An exact copy of the listing is required, with its pictures removed.

→ Given information
*** Begin section ***

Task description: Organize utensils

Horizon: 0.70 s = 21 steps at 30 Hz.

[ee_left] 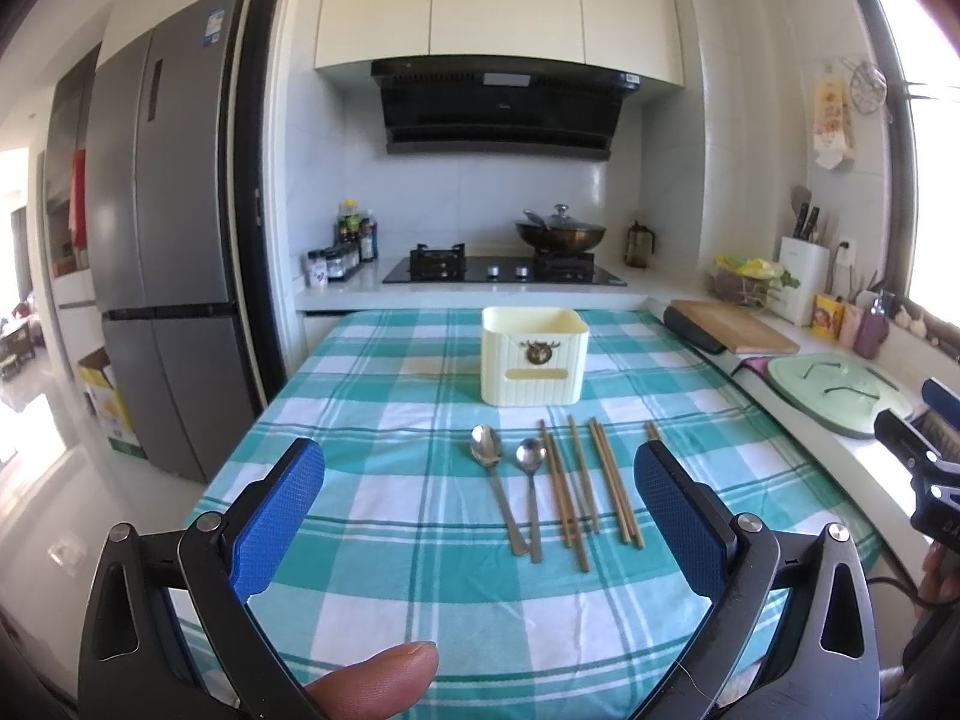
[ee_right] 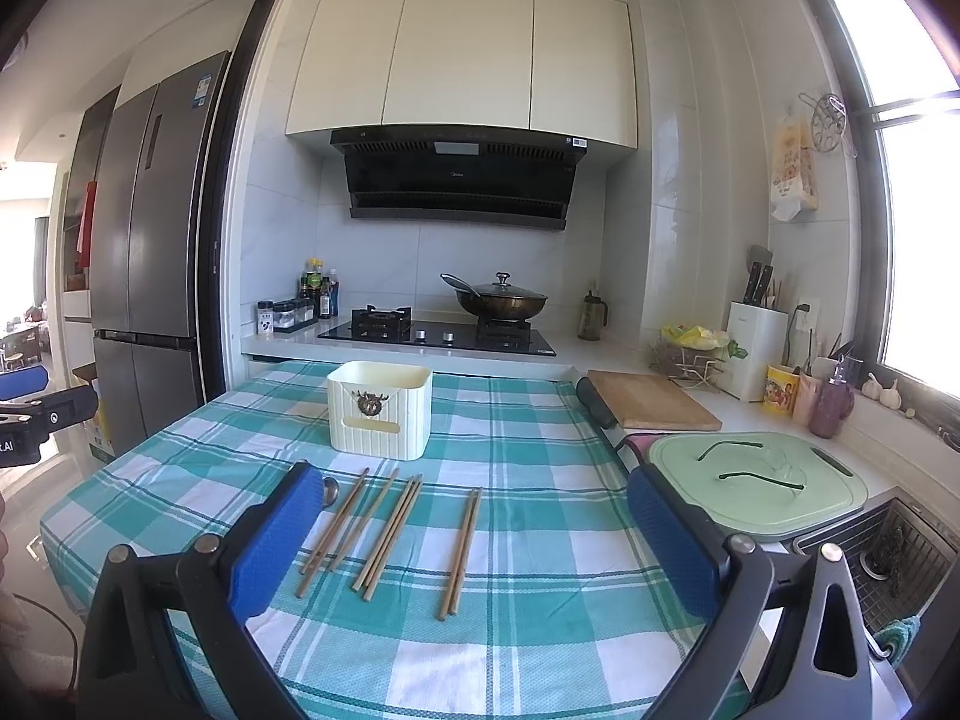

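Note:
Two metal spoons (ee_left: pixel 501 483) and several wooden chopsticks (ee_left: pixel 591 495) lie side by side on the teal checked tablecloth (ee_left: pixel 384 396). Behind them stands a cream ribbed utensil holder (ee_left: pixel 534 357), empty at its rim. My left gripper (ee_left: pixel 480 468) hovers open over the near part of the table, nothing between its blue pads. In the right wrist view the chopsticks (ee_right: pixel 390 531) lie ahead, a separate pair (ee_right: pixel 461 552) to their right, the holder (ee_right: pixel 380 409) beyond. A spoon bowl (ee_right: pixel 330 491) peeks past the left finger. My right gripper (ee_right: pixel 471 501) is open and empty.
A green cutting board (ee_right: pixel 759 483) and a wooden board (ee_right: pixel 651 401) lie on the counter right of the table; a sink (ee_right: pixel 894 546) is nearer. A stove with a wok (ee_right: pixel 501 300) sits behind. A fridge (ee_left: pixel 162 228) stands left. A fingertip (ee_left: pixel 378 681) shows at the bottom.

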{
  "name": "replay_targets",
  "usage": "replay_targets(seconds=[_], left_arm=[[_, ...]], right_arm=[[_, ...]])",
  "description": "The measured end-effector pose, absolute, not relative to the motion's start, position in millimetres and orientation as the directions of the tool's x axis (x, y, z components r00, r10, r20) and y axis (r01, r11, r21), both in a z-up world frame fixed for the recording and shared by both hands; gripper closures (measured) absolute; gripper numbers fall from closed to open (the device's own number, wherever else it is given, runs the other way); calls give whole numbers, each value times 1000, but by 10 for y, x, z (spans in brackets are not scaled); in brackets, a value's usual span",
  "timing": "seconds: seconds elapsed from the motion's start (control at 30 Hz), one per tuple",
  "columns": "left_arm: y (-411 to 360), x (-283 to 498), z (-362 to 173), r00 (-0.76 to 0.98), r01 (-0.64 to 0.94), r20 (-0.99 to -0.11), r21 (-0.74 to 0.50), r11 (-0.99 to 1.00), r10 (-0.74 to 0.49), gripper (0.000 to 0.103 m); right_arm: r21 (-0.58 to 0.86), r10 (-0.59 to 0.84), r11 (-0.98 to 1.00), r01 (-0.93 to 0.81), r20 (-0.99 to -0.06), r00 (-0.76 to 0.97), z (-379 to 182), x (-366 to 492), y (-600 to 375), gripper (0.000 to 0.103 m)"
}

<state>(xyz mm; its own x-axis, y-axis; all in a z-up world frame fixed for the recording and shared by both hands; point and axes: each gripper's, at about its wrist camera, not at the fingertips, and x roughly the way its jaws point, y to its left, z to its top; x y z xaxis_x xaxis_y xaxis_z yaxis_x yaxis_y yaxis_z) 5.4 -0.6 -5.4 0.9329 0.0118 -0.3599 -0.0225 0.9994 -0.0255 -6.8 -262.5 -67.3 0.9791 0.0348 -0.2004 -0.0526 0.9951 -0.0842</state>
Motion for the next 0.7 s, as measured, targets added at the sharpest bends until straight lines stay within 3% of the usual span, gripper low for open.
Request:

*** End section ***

→ Task result
Task description: Organize utensils

Horizon: 0.70 s = 21 steps at 30 Hz.

[ee_left] 
[ee_right] 

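Note:
Two metal spoons (ee_left: pixel 501 483) and several wooden chopsticks (ee_left: pixel 591 495) lie side by side on the teal checked tablecloth (ee_left: pixel 384 396). Behind them stands a cream ribbed utensil holder (ee_left: pixel 534 357), empty at its rim. My left gripper (ee_left: pixel 480 468) hovers open over the near part of the table, nothing between its blue pads. In the right wrist view the chopsticks (ee_right: pixel 390 531) lie ahead, a separate pair (ee_right: pixel 461 552) to their right, the holder (ee_right: pixel 380 409) beyond. A spoon bowl (ee_right: pixel 330 491) peeks past the left finger. My right gripper (ee_right: pixel 471 501) is open and empty.
A green cutting board (ee_right: pixel 759 483) and a wooden board (ee_right: pixel 651 401) lie on the counter right of the table; a sink (ee_right: pixel 894 546) is nearer. A stove with a wok (ee_right: pixel 501 300) sits behind. A fridge (ee_left: pixel 162 228) stands left. A fingertip (ee_left: pixel 378 681) shows at the bottom.
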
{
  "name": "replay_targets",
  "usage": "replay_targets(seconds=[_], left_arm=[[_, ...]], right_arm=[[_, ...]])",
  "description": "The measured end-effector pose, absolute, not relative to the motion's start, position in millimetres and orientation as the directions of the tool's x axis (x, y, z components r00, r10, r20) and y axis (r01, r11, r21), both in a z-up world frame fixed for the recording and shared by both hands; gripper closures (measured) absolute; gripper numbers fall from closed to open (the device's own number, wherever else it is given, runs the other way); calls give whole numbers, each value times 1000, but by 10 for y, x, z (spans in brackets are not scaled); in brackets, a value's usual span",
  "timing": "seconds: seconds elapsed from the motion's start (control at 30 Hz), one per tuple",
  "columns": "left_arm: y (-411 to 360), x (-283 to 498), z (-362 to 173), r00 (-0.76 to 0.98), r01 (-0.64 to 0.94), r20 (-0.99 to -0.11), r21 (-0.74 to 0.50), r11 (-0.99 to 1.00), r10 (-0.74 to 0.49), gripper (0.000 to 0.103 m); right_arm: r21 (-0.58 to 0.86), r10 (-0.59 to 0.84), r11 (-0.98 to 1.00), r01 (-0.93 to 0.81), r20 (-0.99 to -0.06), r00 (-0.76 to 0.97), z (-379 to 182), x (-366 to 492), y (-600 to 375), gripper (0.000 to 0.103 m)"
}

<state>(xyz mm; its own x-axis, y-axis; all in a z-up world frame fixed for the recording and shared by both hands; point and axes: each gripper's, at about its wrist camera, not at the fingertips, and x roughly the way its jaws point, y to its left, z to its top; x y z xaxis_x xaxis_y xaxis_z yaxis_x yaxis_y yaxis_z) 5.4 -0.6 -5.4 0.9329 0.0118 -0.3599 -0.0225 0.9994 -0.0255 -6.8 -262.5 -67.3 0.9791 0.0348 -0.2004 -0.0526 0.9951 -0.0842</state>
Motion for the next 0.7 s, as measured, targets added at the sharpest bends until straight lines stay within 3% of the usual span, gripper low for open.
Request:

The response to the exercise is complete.